FERC has long been a rubber stamp for the oil and gas industry. The industry proposes gas pipelines, and FERC approves them. When FERC approves a pipeline, that approval grants the pipeline eminent domain, which in effect makes the pipeline all but impossible to stop.
Eminent domain gives a company the legal right to build a pipeline through landowners’ properties, and there is nothing they or state or county officials can do about it. A couple of states have successfully, though temporarily, blocked pipelines by invoking federal statutes such as the Clean Water Act. But if those state cases reach the current Supreme Court, the three justices Trump appointed—Neil Gorsuch, Brett Kavanaugh, and Amy Coney-Barrett—are almost certain to rule in the industry’s favor.
Oil and gas industry executives seized upon Trump’s arrival in the White House. In the opening days of his administration, independent researchers listened in on public trade gatherings of the executives, who talked about “flooding the zone” at FERC. The industry planned to submit not just one or two but nearly a dozen interstate gas pipeline requests. Plotted on a map, the projected pipelines covered so much of the U.S. that they resembled a spider’s web.

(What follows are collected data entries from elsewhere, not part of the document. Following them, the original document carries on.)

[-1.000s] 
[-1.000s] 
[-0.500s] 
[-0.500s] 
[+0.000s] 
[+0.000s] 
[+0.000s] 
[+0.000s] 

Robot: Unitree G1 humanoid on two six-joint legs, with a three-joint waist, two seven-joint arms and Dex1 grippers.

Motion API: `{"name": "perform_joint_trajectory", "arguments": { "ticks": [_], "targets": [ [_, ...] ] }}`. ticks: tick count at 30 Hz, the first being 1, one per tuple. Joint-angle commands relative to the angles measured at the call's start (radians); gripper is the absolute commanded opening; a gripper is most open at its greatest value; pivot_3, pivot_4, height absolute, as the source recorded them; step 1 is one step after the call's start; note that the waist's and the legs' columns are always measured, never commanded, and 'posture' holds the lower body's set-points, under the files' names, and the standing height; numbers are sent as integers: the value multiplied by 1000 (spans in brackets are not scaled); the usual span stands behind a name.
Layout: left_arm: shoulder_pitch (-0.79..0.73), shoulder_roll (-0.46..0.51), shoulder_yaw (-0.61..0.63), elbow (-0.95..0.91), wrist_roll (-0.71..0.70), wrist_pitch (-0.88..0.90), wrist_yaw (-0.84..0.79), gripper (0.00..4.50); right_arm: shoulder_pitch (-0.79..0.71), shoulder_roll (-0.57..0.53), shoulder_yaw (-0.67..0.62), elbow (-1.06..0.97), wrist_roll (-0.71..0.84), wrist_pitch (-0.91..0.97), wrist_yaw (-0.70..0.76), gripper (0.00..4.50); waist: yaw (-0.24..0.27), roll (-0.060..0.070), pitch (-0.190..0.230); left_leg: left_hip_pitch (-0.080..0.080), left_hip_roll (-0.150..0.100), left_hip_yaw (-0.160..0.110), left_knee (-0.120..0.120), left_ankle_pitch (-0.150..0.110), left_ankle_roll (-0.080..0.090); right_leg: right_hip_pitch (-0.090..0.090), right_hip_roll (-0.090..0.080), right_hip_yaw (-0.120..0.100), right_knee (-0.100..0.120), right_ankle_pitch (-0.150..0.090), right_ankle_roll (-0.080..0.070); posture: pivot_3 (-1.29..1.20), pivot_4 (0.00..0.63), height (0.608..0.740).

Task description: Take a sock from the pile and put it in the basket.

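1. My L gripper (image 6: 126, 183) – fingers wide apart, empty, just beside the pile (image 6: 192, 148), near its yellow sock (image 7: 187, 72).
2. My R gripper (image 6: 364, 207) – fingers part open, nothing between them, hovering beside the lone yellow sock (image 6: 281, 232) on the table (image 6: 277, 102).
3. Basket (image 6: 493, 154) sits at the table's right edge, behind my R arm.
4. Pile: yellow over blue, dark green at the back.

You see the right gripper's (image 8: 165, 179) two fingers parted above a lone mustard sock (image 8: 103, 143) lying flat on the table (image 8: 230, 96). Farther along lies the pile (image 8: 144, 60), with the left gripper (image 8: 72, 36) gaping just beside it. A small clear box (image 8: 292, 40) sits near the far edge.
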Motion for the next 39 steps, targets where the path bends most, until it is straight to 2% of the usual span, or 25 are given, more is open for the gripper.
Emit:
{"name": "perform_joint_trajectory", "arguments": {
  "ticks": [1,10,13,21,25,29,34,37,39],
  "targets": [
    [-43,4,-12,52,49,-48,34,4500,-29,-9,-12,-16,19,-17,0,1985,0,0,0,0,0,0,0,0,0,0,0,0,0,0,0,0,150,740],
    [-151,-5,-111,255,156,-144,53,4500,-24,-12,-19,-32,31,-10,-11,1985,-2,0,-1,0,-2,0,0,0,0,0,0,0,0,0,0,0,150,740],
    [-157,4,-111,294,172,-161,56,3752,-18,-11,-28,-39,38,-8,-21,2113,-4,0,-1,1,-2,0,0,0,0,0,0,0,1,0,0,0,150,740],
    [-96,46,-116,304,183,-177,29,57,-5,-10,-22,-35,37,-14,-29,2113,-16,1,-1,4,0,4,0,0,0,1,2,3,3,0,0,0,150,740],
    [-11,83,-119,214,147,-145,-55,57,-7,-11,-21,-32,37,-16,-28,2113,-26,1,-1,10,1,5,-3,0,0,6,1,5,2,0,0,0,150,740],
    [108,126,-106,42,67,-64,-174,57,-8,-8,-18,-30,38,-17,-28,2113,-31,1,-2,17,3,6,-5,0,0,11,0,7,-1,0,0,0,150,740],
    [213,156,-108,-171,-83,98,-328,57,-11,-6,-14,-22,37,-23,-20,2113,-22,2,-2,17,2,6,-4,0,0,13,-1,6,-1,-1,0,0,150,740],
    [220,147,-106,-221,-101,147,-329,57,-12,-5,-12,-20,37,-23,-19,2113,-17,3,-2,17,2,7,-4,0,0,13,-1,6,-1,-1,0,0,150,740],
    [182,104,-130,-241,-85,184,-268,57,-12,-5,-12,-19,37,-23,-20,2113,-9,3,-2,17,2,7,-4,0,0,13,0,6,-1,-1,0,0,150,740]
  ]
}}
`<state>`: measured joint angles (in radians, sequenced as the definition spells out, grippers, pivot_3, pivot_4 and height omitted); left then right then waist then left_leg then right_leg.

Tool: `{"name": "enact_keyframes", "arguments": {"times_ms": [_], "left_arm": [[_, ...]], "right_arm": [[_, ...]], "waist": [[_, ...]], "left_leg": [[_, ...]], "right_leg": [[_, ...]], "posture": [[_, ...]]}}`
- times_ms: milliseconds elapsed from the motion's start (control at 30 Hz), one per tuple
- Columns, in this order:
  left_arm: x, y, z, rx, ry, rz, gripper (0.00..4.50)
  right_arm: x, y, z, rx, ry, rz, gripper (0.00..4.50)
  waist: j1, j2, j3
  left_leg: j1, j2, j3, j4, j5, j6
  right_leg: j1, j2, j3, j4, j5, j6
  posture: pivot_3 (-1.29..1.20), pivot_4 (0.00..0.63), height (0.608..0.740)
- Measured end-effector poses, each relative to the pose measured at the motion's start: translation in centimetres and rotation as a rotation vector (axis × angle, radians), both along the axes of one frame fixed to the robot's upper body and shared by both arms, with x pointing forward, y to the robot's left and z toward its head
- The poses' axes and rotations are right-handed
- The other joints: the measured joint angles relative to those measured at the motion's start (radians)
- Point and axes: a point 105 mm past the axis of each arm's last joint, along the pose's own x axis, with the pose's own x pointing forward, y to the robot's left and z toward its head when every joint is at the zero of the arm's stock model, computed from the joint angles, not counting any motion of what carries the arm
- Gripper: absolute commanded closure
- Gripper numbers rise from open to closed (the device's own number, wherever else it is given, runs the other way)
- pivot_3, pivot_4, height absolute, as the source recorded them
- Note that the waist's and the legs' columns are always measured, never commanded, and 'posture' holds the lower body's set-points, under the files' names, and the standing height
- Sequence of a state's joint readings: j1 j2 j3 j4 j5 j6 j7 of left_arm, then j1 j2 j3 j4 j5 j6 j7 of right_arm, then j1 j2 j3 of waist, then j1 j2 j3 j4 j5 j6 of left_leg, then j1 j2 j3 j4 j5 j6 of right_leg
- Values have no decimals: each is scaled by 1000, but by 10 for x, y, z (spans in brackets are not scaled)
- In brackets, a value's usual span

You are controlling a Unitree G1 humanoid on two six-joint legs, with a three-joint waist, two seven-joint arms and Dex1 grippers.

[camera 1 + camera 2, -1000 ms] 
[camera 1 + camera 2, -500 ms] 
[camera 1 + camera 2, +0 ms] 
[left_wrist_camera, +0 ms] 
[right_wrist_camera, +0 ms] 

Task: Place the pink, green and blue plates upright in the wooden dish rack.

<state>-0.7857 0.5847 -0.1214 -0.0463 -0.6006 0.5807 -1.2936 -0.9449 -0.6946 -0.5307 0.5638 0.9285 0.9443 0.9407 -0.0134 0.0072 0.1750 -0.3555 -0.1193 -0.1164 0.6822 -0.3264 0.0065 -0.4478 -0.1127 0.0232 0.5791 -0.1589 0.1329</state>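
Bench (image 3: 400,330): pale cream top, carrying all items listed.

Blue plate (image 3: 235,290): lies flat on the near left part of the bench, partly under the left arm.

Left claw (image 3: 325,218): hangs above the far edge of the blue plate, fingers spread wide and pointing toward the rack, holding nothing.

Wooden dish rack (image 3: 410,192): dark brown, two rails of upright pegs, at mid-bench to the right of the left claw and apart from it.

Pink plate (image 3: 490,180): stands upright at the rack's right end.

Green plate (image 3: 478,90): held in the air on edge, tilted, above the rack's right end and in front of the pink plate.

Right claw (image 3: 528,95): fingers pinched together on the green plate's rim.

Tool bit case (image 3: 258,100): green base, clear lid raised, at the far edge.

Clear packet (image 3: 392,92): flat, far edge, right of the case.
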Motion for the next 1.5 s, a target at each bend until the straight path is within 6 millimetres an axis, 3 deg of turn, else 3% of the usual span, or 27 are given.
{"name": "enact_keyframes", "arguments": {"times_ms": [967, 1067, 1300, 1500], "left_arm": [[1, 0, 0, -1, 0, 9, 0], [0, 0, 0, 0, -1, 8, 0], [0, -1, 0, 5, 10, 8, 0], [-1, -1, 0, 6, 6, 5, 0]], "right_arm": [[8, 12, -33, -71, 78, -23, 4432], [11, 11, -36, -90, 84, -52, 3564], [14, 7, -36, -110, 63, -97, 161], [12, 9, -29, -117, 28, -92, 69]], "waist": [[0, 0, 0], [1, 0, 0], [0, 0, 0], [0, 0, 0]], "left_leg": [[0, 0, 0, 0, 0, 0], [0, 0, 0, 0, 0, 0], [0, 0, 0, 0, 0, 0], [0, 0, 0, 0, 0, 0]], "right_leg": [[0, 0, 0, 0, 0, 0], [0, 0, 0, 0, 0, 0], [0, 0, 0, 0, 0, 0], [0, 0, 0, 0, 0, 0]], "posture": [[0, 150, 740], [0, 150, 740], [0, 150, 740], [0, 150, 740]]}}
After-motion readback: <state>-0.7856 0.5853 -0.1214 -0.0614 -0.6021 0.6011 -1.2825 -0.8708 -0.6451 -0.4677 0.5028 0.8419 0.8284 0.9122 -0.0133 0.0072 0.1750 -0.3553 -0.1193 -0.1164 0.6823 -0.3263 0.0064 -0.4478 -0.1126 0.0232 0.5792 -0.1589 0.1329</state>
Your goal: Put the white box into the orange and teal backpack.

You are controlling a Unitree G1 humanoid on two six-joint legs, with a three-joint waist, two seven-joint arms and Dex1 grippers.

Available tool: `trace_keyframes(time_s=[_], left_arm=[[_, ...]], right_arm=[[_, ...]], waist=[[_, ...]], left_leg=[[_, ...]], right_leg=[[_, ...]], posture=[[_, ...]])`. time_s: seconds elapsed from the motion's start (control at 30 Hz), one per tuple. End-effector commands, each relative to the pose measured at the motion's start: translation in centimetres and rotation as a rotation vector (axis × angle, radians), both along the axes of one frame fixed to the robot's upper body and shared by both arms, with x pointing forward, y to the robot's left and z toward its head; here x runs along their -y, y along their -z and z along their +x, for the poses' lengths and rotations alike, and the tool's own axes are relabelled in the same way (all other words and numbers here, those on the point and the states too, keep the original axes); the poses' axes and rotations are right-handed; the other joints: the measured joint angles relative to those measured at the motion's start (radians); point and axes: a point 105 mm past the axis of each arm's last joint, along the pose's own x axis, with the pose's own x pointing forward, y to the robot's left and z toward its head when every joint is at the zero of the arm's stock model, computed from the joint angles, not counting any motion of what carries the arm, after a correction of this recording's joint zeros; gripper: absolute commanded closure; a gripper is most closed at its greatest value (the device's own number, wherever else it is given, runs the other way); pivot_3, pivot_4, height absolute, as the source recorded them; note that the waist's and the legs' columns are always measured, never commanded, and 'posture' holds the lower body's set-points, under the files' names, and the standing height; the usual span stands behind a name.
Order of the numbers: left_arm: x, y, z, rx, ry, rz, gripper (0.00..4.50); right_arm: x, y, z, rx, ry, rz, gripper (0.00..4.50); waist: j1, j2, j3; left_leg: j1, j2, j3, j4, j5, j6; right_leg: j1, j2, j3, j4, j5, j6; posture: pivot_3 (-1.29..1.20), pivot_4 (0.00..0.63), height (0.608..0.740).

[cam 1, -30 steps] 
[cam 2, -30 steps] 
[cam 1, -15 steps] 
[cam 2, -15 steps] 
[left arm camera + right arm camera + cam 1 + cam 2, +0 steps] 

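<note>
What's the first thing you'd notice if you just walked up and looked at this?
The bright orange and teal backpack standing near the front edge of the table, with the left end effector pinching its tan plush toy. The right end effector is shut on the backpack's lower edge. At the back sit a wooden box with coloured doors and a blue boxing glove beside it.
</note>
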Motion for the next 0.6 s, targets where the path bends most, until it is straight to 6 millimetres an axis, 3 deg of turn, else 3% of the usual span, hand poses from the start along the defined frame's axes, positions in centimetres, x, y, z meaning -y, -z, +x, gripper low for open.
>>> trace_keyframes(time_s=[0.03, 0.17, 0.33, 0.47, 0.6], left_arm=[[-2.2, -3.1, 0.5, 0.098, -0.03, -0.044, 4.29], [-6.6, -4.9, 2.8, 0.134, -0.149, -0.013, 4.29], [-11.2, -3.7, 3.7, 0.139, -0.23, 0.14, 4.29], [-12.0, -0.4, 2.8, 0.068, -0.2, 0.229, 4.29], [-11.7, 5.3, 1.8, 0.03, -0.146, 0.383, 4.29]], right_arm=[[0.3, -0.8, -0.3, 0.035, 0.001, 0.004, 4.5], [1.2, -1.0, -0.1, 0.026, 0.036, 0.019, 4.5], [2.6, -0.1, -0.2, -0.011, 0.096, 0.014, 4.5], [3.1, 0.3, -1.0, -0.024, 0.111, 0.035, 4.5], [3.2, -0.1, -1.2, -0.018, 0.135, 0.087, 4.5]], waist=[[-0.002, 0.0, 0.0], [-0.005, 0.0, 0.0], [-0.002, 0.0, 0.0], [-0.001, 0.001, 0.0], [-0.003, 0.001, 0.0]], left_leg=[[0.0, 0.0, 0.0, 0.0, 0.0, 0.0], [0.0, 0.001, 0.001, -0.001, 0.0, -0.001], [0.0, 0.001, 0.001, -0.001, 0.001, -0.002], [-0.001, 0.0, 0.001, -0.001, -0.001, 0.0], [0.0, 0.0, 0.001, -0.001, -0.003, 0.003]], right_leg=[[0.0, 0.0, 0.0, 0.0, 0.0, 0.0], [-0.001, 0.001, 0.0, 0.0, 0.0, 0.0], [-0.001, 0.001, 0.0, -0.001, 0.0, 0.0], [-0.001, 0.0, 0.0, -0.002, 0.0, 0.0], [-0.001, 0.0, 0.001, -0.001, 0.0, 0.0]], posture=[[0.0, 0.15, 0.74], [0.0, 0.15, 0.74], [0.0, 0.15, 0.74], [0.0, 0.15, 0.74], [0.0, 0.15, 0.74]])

Once pipelines are in the system, companies can start to build them, and utility commissioners in every corner of America see this gas “infrastructure” as a fait accompli. And pipelines are built to last decades. In fact, if properly maintained, a pipeline can last forever in principle. This strategy could allow the oil and gas industry to lock in fossil fuel dependency for the rest of the century.
In hindsight, it’s clear that oil and gas industry leaders used outright climate denial when it suited their corporate and political interests throughout the 1990s. But now that outright denial is no longer credible, they’ve pivoted from denial to delay. Industry PR and marketing efforts have shifted massive resources to a central message that, yes, climate change is real, but that the necessary changes will require more research and decades to implement, and above all, more fossil fuels. Climate delay is the new climate denial.
Nearly every major oil and gas company now claims that they accept the science and that they support sensible climate policies. But their actions speak louder than words. It’s clear that the future they want is one that still uses fossil fuels abundantly—regardless of what the science says. Whether it is selling deadly pesticides or deadly fossil fuels, they will do what it takes to keep their products on the market. Now that we’re in a race to a clean energy future, it’s time to recognize that they simply can’t be trusted as partners in that race. We’ve been fooled too many times.
Comments
It also remains a bit of a puzzle for me why, in my experience, fossil fuel advocates support carbon taxes and not carbon caps. The only reason I can think of is that, with a cap, they can't see a way forward that allows them to increase consumption. With a carbon tax, they do see the path: eve with a tax -- i.e. a higher cost per specific instance of use (say, a package delivery) that leads, naturally, to increased efficiency in its use (say, a delivery vehicle that is more fuel efficient) -- oil consumption can still increase. See Jevon's Paradox.